Your assignment:
Write out the full listing again, exactly as it stands.

The data:

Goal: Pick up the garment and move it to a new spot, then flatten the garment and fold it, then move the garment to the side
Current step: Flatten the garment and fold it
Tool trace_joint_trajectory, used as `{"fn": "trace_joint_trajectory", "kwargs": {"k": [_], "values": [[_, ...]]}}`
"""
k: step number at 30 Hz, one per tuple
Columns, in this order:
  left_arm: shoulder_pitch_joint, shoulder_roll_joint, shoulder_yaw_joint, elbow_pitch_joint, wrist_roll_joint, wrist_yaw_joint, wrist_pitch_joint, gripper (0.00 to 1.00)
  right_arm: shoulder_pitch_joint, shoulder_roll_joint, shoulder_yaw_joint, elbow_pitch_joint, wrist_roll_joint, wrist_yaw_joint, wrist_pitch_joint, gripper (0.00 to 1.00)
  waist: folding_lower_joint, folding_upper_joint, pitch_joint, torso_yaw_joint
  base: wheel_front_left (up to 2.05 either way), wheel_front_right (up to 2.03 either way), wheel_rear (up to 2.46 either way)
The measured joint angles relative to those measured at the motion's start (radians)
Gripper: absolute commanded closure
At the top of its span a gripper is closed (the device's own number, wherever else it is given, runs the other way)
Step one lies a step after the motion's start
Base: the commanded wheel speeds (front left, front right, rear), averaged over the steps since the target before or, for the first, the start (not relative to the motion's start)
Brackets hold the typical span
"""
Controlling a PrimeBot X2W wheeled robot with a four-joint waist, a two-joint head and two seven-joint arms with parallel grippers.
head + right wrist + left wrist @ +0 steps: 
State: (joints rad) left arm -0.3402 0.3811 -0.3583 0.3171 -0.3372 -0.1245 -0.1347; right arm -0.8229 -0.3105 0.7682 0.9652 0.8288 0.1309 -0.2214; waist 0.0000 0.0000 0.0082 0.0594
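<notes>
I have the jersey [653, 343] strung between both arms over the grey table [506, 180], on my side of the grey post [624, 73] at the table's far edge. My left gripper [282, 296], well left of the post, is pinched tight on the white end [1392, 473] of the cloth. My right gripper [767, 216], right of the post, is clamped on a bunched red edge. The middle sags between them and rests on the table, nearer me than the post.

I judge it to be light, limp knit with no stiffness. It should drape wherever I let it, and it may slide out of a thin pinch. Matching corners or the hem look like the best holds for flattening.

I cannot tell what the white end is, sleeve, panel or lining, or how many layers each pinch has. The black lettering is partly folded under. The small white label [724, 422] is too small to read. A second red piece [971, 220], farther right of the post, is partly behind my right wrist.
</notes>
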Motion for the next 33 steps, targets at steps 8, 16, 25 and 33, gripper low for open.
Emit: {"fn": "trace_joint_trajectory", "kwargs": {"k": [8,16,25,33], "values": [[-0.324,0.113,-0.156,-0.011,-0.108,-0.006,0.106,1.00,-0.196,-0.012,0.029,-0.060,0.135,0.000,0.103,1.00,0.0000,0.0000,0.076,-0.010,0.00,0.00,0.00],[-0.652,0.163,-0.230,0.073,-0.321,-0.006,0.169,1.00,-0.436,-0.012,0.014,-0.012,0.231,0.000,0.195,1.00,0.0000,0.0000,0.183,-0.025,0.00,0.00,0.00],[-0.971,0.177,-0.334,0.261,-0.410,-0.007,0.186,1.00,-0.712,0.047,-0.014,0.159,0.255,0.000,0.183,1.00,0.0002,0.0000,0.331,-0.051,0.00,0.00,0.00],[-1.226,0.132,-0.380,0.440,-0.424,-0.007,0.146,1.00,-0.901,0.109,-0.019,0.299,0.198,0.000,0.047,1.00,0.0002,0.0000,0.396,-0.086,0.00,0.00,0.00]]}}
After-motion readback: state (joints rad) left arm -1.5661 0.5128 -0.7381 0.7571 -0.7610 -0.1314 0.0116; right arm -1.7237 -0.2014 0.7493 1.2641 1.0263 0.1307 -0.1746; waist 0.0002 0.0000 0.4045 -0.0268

Reply to the exercise:
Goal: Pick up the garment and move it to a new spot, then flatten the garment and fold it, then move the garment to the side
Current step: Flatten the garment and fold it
Tool trace_joint_trajectory, used as `{"fn": "trace_joint_trajectory", "kwargs": {"k": [_], "values": [[_, ...]]}}`
"""
k: step number at 30 Hz, one per tuple
Columns, in this order:
  left_arm: shoulder_pitch_joint, shoulder_roll_joint, shoulder_yaw_joint, elbow_pitch_joint, wrist_roll_joint, wrist_yaw_joint, wrist_pitch_joint, gripper (0.00 to 1.00)
  right_arm: shoulder_pitch_joint, shoulder_roll_joint, shoulder_yaw_joint, elbow_pitch_joint, wrist_roll_joint, wrist_yaw_joint, wrist_pitch_joint, gripper (0.00 to 1.00)
  waist: folding_lower_joint, folding_upper_joint, pitch_joint, torso_yaw_joint
  base: wheel_front_left (up to 2.05 either way), wheel_front_right (up to 2.03 either way), wheel_rear (up to 2.46 either way)
The measured joint angles relative to those measured at the motion's start (radians)
Gripper: absolute commanded closure
At the top of its span a gripper is closed (the device's own number, wherever else it is given, runs the other way)
Step one lies a step after the motion's start
Base: the commanded wheel speeds (front left, front right, rear), averaged over the steps since the target before or, for the first, the start (not relative to the motion's start)
Brackets hold the typical span
"""
Controlling a PrimeBot X2W wheeled robot with a four-joint waist, a two-joint head and two seven-joint arms with parallel grippers.
head + right wrist + left wrist @ +0 steps: 
State: (joints rad) left arm -0.3402 0.3811 -0.3583 0.3171 -0.3372 -0.1245 -0.1347; right arm -0.8229 -0.3105 0.7682 0.9652 0.8288 0.1309 -0.2214; waist 0.0000 0.0000 0.0082 0.0594
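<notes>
I have the jersey [653, 343] strung between both arms over the grey table [506, 180], on my side of the grey post [624, 73] at the table's far edge. My left gripper [282, 296], well left of the post, is pinched tight on the white end [1392, 473] of the cloth. My right gripper [767, 216], right of the post, is clamped on a bunched red edge. The middle sags between them and rests on the table, nearer me than the post.

I judge it to be light, limp knit with no stiffness. It should drape wherever I let it, and it may slide out of a thin pinch. Matching corners or the hem look like the best holds for flattening.

I cannot tell what the white end is, sleeve, panel or lining, or how many layers each pinch has. The black lettering is partly folded under. The small white label [724, 422] is too small to read. A second red piece [971, 220], farther right of the post, is partly behind my right wrist.
</notes>
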Motion for the next 33 steps, targets at steps 8, 16, 25 and 33, gripper low for open.
Emit: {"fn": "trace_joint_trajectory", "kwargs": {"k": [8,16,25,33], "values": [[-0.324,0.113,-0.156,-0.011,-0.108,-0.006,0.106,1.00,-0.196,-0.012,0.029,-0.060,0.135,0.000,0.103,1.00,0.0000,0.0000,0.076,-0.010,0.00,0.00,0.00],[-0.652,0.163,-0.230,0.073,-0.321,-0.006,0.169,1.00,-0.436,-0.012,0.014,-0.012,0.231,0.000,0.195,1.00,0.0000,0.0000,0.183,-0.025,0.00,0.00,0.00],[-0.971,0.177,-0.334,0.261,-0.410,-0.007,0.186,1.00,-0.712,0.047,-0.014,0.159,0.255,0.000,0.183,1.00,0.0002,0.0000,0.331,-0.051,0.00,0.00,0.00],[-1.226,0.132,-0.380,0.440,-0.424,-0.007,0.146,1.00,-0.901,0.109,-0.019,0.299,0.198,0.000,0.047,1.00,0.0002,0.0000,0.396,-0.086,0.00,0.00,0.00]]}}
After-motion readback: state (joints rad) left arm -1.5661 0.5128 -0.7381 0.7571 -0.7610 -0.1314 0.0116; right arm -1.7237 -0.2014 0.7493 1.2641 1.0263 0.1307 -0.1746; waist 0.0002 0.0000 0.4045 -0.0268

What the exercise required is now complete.